Here's a widely-used rendering logic, supported by the GoGi Scene (and tbd std Pipeline), and how you should organize the Uniform data into different sets at each level, to optimize the binding overhead:
for each view {
bind view resources [Set 0] // camera, environment...
for each shader type (based on material type: textured, transparent..) {
bind shader pipeline
bind shader resources [Set 1] // shader control values (maybe none)
for each specific material {
bind material resources [Set 2] // material parameters and textures
for each object {
bind object resources [Set 3] // object transforms
draw object [VertexInput binding to locations]
(only finally calls Pipeline here!)
}
}
}
}
It is common practice to use different DescriptorSets for each level in the swapchain, for maintaining high FPS rates by rendering the next frame while the current one is still cooking along itself -- this is the NDescs parameter mentioned above.
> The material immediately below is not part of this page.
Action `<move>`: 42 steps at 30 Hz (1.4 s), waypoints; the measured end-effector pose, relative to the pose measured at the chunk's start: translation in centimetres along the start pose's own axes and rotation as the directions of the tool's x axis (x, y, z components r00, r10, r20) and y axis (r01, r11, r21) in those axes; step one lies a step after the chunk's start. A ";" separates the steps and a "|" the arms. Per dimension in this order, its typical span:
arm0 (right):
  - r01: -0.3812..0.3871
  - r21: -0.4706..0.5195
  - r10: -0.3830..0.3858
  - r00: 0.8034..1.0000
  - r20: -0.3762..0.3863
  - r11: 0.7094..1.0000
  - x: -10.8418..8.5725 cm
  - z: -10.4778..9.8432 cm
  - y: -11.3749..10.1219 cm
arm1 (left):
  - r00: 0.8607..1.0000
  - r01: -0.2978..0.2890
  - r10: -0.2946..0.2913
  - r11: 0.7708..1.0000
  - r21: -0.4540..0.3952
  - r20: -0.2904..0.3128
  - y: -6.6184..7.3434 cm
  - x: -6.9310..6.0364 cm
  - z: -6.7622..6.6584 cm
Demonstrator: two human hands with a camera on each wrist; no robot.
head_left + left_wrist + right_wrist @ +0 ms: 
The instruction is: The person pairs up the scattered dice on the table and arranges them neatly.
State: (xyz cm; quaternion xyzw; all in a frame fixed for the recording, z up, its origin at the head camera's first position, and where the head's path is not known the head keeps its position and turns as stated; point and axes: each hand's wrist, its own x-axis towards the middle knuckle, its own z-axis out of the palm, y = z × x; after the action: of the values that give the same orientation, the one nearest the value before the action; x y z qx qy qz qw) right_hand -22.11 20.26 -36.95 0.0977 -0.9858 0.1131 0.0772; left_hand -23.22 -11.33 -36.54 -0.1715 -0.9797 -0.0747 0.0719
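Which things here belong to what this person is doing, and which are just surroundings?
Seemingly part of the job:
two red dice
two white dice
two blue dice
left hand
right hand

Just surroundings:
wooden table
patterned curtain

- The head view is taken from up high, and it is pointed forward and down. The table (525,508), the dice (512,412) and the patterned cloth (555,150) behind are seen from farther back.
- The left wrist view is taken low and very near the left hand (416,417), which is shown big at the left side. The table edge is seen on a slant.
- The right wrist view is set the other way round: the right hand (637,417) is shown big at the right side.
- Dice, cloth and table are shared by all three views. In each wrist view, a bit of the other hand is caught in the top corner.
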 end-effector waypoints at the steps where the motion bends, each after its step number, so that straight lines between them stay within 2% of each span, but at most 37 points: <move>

Because everything is all packed into big buffers organized by different broad categories, in Memory, we exclusively use the Dynamic mode for Uniform and Storage binding, where the offset into the buffer is specified at the time of the binding call, not in advance in the descriptor set itself. This has only very minor performance implications and makes everything much more flexible and simple: just bind whatever variables you want and that data will be used.
The examples and provided vPhong package retain the Y-is-up coordinate system from OpenGL, which is more "natural" for the physical world, where the Y axis is the height dimension, and up is up, after all. Some of the defaults reflect this choice, but it is easy to use the native Vulkan Y-is-down coordinate system too.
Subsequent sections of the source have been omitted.